Will it ever end? Holding out for the ‘other side’

August 11, 2020

Written by APPRISE researcher and University of Melbourne Professor Jodie McVernon, Director of Epidemiology at the Doherty Institute.

As Victorians head into another week of restrictions and Melbournians are dealing with the recent escalation to stage 4, ‘lockdown fatigue’ is evident. Many are experiencing economic hardship and mental health impacts are real. Listening to daily reports of hundreds of cases and ever more deaths it’s hard to maintain faith in the effectiveness of what we’re all doing. But we should.

The stage 3 restrictions that were originally imposed at postcode level and then extended to Metropolitan Melbourne and Mitchell Shire over several weeks kept case numbers from rapidly spiralling into the thousands per day. Spurious projections of ongoing epidemic growth hailed as ‘secret government modelling’ have since been outed on Twitter as the work of a mathematical hobbyist. The combination of these social and mobility restrictions with hygiene measures and case isolation has kept the reproduction number at about 1. This means that new infection numbers have been stubbornly steady, with some day-on-day fluctuations associated with outbreaks, but they’re not growing overall. Once community transmission is down, we know those outbreaks will be less frequent too.

The bottom line is that if you don’t see people, you can’t spread an infection. Stage 4 has taken that to the next level. It’s left us with the services that we absolutely need, and stripped out the ones we want, for the short term. The restrictions on daily outings for exercise and shopping, work and childcare permit requirements and the nocturnal curfew are marked additional constraints that all of us are feeling. They’ll clearly reduce opportunities for transmission between community members and also to essential workers, ensuring service continuity. Additional protections are being implemented in high risk environments like meat works and aged care to reduce outbreak risk. The economic and mental health impacts of these measures are substantial, so they’re not taken lightly, but we need a definitive end to the current situation to work towards a sustainable recovery.

Every country that’s implemented lockdowns of this stringency has seen case numbers plummet. Less severe restrictions worked in Australia during our initial wave. This time around it’s been harder to control the epidemic, because affected communities have been less able to reduce their risks of spreading the infection at home or in the workplace. Additional measures have been needed, including financial enablers to help people access medical care and isolate themselves when unwell. Mask wearing has been an adjunct measure to reduce risk in settings where social distancing isn’t possible. The physical act of putting on a mask before we leave home reminds us that the virus is still out there and we need to work together to reduce the spread.

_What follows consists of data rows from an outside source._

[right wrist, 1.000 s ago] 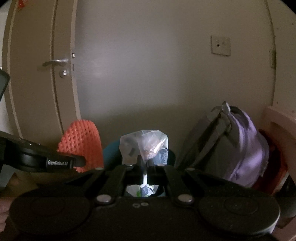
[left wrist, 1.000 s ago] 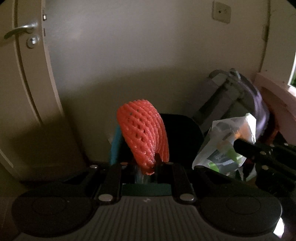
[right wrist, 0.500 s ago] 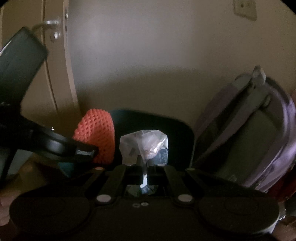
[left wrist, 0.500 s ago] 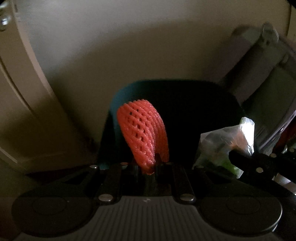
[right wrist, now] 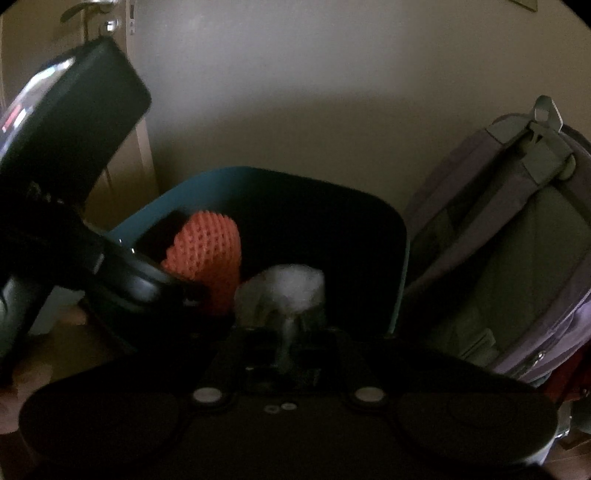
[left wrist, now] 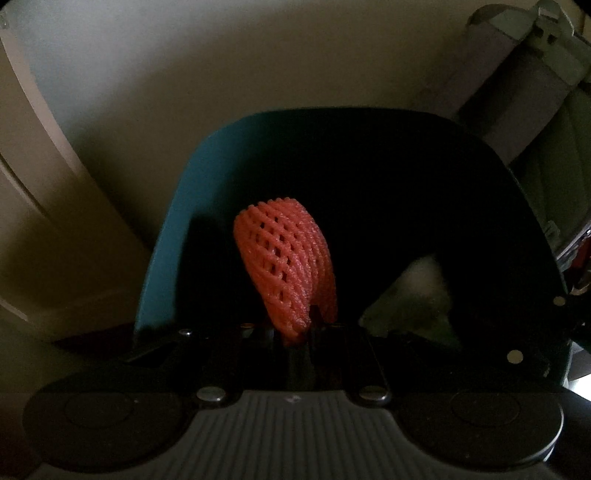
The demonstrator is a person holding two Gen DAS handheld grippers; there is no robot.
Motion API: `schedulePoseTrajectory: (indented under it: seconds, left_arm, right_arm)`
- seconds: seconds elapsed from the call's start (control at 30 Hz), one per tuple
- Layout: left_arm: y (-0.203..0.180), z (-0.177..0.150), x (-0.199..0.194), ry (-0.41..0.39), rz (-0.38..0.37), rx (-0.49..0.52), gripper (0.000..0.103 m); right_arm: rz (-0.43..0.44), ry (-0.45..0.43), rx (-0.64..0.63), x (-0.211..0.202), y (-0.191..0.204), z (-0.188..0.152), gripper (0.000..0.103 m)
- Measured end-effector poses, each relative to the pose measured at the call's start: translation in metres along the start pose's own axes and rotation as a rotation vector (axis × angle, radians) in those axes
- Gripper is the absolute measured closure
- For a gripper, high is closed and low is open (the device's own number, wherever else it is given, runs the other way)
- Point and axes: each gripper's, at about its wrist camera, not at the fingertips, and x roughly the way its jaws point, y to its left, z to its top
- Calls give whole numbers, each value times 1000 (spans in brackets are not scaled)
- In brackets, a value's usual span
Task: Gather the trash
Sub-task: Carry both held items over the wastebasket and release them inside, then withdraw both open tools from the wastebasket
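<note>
An orange foam fruit net [left wrist: 288,266] stands up between the jaws of my left gripper [left wrist: 295,328]. The pads still pinch its lower end as the jaws begin opening. It hangs inside the mouth of a teal bin [left wrist: 173,236] with a dark interior. My right gripper [right wrist: 286,325] is over the same bin [right wrist: 173,195]. Its jaws are opening, with a crumpled clear plastic wrapper [right wrist: 284,288] between them, blurred and loose. The net [right wrist: 207,251] shows beside it on the left, and the wrapper [left wrist: 413,291] appears low right in the left wrist view.
A grey and purple backpack [right wrist: 498,258] leans against the wall right of the bin. A door with a metal handle [right wrist: 88,5] stands at the far left. The plain wall rises directly behind the bin. The room is dim.
Both grippers sank and tipped down from in front of the wall to over the bin's mouth. The wrapper has gone blurred in the right jaws. The net looks the same in the left jaws.
</note>
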Motion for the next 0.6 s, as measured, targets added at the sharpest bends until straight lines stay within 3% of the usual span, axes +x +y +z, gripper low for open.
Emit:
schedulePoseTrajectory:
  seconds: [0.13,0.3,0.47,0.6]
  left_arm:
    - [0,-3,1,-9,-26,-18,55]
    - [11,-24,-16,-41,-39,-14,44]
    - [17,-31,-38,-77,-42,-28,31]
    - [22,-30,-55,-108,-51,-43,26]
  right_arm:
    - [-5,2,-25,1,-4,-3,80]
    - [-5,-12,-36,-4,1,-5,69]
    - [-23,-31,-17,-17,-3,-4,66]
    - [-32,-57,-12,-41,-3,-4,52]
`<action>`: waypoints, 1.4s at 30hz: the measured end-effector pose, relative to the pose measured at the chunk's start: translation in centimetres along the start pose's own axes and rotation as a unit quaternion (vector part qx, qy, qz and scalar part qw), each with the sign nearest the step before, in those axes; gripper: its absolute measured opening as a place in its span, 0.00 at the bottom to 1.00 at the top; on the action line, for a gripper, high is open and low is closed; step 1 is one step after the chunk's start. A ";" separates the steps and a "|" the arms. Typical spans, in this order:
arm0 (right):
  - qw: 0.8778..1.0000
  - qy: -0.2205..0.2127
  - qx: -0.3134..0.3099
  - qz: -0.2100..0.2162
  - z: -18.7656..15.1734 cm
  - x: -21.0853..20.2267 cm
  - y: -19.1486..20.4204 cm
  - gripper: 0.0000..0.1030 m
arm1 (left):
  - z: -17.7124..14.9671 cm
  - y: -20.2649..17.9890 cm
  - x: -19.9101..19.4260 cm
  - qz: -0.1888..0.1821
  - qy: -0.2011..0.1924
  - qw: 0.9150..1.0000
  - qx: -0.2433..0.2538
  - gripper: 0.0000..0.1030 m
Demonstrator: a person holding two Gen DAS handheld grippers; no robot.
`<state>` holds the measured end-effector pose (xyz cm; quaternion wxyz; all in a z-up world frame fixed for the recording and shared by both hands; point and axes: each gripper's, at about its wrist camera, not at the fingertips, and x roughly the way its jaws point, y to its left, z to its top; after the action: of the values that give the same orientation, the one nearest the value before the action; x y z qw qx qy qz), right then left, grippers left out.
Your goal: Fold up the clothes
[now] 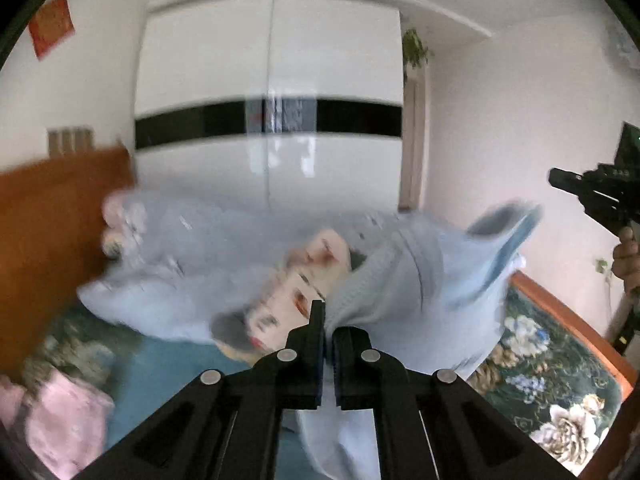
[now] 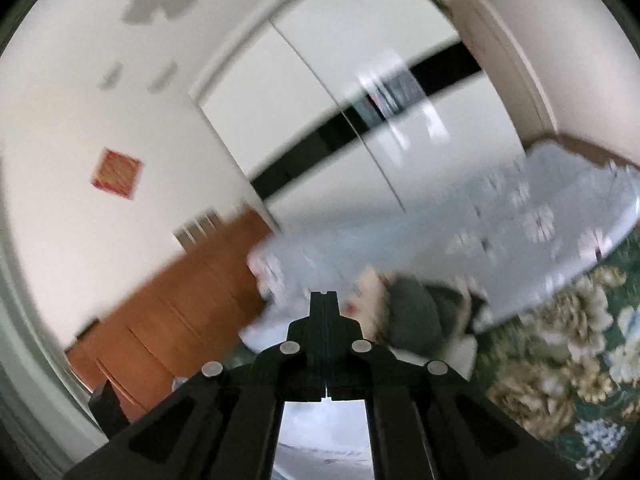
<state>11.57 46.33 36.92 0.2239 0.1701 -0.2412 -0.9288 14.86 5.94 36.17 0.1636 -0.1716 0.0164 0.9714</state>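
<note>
Motion blur smears the pale blue garment (image 1: pixel 400 280) and the printed items behind it in the left wrist view, so their pattern cannot be read. The right tool (image 1: pixel 600 196) is cut off by the picture's edge there. In the right wrist view the pale floral cloth (image 2: pixel 520 232) is equally blurred

The garment (image 1: pixel 400 276) is soft pale-blue cloth with a fine knit texture. Both grippers (image 1: pixel 327 332) (image 2: pixel 325 312) look like matt black plastic with bright metal pins. The wardrobe (image 1: pixel 272 96) is glossy white with a shiny black band. The headboard (image 1: pixel 52 240) is smooth brown wood. The bedspread (image 1: pixel 548 380) is flowered cloth.
</note>
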 end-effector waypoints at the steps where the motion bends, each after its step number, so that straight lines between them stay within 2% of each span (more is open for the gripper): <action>1: 1.000 -0.015 -0.007 0.005 0.2 -1.0 1.1 0.00 | 0.3 0.1 -1.6 0.005 -0.010 1.000 0.004 0.04; 3: 0.999 -0.034 -0.020 0.014 0.3 -2.8 3.1 0.00 | 0.3 0.4 -4.1 0.015 -0.023 1.000 0.013 0.04; 5: 0.999 -0.015 -0.028 0.015 -1.0 -2.7 3.9 0.00 | -0.2 0.9 -6.0 0.025 -0.030 0.999 0.019 0.04; 8: 0.999 0.038 -0.028 0.015 -4.5 -0.6 4.5 0.00 | -2.1 2.8 -7.0 0.037 -0.018 0.999 0.010 0.03; 11: 0.994 0.108 -0.018 0.008 -8.9 3.3 4.3 0.00 | -4.3 5.0 -7.0 0.054 0.005 0.999 -0.006 0.03; 15: 0.977 0.212 -0.018 -0.015 -15.0 9.9 3.8 0.01 | -7.5 7.8 -7.0 0.082 0.031 0.996 -0.021 0.03; 17: 0.967 0.252 -0.020 -0.013 -17.5 12.4 3.5 0.01 | -8.9 9.2 -7.1 0.089 0.042 0.995 -0.035 0.03; 23: 0.939 0.340 -0.049 -0.004 -23.2 19.4 4.5 0.01 | -13.5 14.6 -6.1 0.132 0.085 0.985 -0.071 0.04; 28: 0.913 0.397 -0.089 0.012 -27.7 24.6 6.0 0.01 | -19.4 20.6 -4.8 0.173 0.140 0.965 -0.136 0.04; 33: 0.882 0.457 -0.116 0.022 -33.0 30.6 6.9 0.01 | -26.8 25.6 -4.1 0.205 0.201 0.936 -0.206 0.04; 37: 0.855 0.501 -0.132 0.030 -37.3 35.6 8.1 0.03 | -32.2 28.4 -4.2 0.214 0.233 0.910 -0.269 0.04; 41: 0.824 0.538 -0.172 0.050 -41.6 39.8 10.2 0.33 | -35.6 29.5 -4.1 0.218 0.253 0.894 -0.297 0.04; 42: 0.815 0.548 -0.180 0.059 -42.6 40.8 10.8 0.37 | -36.2 29.7 -4.1 0.217 0.257 0.891 -0.304 0.04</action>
<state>-1.07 1.75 -1.09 0.4003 0.5928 0.0833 -0.6939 20.77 -26.63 2.74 -0.1216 -0.4489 -0.2013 0.8621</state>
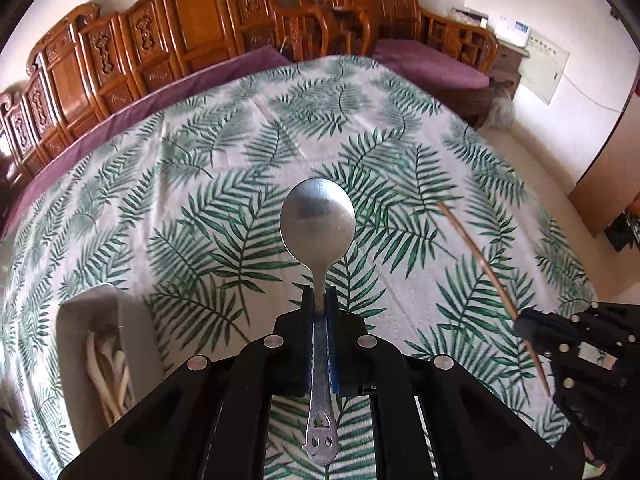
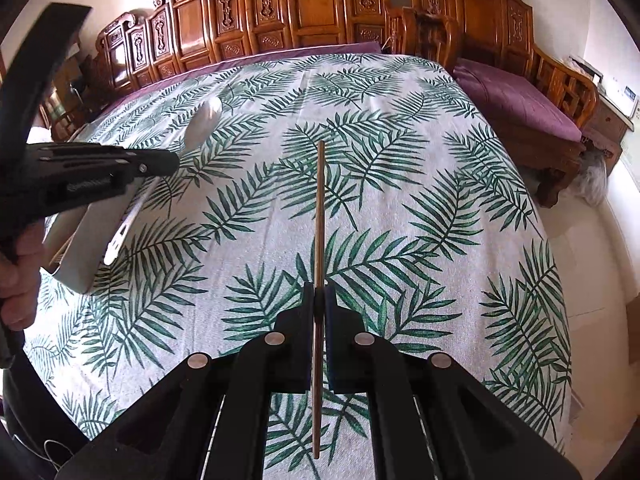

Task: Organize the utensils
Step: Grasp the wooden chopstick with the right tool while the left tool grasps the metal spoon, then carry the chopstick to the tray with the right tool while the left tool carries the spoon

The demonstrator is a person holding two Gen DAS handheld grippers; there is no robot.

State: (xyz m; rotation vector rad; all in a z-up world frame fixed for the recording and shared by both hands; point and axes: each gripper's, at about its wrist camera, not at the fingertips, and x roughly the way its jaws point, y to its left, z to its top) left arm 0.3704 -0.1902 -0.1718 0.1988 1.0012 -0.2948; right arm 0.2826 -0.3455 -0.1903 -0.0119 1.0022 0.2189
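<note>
My left gripper [image 1: 319, 300] is shut on the handle of a metal spoon [image 1: 318, 216], bowl pointing forward, held above the leaf-print tablecloth [image 1: 224, 152]. The spoon also shows in the right wrist view [image 2: 202, 122], with the left gripper [image 2: 168, 162] at the left. My right gripper [image 2: 319, 296] is shut on a brown wooden chopstick [image 2: 320, 208] that points forward. In the left wrist view the right gripper [image 1: 524, 326] holds the chopstick [image 1: 476, 256] at the right. A white utensil tray [image 1: 74, 328] with several pale utensils lies at the lower left.
The white tray [image 2: 82, 248] sits under the left gripper in the right wrist view. Carved wooden benches [image 2: 304, 12] with purple cushions [image 2: 516, 96] line the far side and right of the table. The floor [image 1: 560, 184] lies off the right edge.
</note>
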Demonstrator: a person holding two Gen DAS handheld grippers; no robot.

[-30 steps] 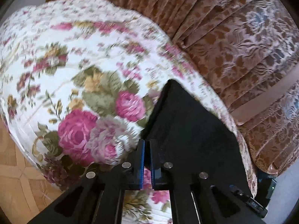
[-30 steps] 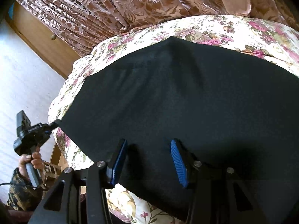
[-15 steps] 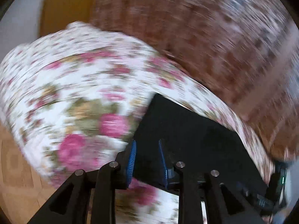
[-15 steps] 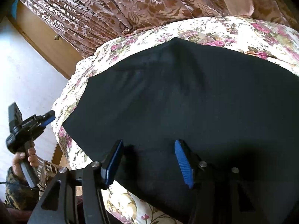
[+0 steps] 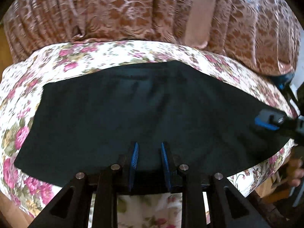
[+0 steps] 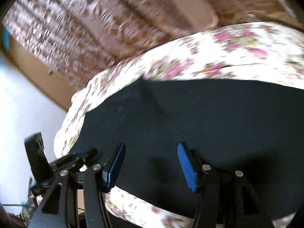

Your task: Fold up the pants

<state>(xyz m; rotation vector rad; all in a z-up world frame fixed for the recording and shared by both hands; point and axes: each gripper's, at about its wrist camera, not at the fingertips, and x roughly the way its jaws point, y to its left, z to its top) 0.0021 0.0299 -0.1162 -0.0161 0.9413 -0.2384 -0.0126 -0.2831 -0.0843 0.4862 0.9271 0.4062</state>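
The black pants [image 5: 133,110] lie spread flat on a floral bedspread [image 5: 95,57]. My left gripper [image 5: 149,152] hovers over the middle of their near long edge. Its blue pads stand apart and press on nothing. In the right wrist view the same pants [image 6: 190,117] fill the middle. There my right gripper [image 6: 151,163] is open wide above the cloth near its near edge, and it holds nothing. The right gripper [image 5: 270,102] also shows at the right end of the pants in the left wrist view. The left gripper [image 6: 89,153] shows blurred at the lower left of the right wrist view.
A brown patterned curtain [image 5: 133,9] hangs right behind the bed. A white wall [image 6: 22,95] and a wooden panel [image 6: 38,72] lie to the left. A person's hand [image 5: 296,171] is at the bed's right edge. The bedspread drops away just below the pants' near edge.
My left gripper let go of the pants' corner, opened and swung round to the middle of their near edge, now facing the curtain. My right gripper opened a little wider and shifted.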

Stage 4 will make a difference – we just need to give it time. People whose infections are reported on any given day were infected one to two weeks ago, and it usually takes a bit longer again for people to be unwell enough to need hospital care. Deaths are even more delayed, so sadly we will continue to see deaths hold steady or even increase over coming days and weeks. The first indicator we will observe is a downward trend in new infections over the next week or two as the impact of these restrictions really starts to kick in.

Most states and territories around Australia continue to record no community transmission, with the social and economic benefits that entails. That’s where we’re headed. Hold tight just a little bit longer.